- **Exercise brief**
Across the records below, how many lines include the string "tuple"? Respond with the number only.

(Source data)
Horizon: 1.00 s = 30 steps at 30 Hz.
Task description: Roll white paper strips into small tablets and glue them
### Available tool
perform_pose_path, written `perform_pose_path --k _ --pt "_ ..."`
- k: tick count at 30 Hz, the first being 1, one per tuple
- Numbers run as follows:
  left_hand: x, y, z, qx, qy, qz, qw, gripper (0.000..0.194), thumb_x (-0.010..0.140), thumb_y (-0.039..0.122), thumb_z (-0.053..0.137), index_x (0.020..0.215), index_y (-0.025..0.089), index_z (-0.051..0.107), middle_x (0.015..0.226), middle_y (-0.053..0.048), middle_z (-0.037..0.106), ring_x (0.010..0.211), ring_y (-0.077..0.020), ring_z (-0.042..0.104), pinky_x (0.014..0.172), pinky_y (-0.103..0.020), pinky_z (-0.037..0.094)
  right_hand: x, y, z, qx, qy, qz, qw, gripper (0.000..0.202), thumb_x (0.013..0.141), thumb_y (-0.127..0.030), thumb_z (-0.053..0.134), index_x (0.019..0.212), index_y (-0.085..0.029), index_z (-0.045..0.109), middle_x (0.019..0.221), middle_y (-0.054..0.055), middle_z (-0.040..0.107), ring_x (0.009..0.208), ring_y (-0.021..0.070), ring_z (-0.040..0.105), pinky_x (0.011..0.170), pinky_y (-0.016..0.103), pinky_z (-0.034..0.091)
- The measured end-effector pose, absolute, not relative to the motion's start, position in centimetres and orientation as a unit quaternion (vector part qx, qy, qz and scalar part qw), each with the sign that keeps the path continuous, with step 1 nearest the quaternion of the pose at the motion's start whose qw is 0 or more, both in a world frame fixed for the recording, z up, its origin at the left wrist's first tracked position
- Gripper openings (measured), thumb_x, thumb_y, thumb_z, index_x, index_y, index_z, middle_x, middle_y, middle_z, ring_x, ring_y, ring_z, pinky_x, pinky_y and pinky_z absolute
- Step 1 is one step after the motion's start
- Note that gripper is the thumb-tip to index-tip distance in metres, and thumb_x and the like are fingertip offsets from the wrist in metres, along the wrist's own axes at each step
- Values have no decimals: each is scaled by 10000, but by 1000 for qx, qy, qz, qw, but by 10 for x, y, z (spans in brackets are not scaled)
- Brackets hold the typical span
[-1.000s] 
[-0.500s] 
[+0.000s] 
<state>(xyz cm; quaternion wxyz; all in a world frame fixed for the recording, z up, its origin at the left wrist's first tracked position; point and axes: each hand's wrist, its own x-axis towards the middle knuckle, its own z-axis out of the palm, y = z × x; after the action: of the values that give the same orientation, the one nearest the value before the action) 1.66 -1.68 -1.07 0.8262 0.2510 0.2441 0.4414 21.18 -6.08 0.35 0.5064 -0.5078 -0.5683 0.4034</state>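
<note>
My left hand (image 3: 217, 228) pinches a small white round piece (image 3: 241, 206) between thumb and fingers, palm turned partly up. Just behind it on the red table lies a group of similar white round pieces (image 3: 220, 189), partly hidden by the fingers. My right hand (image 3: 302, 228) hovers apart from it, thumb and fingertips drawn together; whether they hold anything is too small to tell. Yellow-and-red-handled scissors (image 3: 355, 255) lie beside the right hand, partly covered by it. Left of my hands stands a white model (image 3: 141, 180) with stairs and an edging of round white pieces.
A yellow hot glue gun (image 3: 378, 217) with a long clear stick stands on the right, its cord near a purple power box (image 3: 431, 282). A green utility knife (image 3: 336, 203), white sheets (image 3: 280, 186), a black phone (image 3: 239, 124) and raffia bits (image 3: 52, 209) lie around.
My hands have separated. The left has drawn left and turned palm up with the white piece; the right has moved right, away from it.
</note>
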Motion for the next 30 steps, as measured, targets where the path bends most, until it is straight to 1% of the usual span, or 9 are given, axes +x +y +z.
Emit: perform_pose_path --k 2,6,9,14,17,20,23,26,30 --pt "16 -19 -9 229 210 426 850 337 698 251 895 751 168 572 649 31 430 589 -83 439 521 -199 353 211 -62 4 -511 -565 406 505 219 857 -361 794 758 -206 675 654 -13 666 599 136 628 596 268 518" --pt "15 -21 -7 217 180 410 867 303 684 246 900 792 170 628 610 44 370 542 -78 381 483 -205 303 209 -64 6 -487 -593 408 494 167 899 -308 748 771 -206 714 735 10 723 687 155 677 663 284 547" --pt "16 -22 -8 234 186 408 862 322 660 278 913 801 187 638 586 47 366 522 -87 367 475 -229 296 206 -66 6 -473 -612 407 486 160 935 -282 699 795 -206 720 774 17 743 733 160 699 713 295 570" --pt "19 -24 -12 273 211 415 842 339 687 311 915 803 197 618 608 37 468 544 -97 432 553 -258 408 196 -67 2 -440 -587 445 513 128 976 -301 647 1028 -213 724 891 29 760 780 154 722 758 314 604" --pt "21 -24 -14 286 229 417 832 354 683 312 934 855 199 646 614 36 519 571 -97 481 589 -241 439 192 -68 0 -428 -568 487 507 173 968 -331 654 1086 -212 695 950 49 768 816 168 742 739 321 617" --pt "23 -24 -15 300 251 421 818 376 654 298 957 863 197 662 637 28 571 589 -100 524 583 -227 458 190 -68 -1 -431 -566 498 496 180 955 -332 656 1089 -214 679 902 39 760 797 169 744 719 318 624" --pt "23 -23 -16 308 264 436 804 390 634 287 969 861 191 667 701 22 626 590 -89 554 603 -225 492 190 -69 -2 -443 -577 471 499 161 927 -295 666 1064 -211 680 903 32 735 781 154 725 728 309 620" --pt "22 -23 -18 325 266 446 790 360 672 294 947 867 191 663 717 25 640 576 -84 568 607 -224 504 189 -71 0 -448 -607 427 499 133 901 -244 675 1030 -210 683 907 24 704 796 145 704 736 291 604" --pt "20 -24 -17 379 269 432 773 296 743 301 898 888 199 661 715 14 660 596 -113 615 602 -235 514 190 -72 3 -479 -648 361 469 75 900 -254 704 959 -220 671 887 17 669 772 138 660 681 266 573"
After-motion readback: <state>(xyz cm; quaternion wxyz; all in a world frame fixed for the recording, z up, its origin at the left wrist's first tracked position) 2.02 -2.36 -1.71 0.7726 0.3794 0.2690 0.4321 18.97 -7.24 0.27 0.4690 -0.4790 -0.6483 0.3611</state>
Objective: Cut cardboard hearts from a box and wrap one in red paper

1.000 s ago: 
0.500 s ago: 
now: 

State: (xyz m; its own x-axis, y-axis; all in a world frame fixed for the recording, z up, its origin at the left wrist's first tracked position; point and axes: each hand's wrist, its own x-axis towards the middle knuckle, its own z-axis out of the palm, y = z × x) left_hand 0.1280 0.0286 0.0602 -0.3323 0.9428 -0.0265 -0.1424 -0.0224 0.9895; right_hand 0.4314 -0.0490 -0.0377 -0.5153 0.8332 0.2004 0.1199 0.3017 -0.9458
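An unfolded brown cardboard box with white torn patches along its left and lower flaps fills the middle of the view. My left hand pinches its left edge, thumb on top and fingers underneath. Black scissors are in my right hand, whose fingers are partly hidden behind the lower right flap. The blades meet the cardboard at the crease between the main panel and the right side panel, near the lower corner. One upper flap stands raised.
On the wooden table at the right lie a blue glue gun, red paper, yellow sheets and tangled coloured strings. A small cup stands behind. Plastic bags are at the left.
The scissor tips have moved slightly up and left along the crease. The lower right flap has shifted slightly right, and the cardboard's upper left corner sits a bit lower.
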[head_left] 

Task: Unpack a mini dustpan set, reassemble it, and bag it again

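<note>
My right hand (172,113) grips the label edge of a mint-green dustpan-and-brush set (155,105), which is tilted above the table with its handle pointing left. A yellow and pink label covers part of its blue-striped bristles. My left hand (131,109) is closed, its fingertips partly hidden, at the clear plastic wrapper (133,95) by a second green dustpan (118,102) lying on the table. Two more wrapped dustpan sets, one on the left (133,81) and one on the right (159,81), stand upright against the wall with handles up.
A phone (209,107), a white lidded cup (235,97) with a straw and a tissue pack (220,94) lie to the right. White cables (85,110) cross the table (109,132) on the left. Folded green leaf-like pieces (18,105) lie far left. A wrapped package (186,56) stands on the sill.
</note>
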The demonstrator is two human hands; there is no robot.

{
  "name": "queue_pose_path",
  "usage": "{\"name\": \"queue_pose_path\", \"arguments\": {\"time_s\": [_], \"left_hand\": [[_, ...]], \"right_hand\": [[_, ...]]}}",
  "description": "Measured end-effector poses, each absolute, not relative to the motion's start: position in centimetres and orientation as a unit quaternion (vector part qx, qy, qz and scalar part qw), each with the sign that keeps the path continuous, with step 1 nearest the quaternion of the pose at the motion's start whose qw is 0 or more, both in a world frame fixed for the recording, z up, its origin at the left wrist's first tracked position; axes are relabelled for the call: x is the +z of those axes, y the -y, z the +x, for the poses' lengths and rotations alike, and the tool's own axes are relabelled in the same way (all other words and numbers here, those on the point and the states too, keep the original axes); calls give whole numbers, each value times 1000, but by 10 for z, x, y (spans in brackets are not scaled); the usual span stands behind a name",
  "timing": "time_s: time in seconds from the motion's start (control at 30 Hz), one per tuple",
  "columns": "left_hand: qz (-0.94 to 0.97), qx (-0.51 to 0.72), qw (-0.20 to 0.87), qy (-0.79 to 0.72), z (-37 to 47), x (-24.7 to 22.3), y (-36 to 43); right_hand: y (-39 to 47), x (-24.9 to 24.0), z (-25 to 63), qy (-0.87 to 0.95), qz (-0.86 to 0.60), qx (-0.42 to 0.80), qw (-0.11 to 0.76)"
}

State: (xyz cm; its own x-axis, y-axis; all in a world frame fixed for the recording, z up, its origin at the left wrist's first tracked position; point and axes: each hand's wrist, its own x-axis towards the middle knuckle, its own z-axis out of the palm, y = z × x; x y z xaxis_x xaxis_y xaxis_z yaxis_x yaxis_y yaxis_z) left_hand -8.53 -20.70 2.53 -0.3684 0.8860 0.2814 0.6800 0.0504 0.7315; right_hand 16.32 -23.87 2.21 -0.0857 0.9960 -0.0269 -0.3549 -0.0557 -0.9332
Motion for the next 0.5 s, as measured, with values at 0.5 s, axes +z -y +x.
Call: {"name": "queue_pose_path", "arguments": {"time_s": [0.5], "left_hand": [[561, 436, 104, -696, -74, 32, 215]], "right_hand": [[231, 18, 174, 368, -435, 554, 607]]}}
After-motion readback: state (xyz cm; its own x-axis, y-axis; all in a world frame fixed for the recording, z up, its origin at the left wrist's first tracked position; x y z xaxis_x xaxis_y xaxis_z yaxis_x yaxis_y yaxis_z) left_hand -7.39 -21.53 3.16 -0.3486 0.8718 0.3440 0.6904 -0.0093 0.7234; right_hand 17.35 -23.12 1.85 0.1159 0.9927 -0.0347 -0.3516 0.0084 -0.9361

- **Exercise result**
2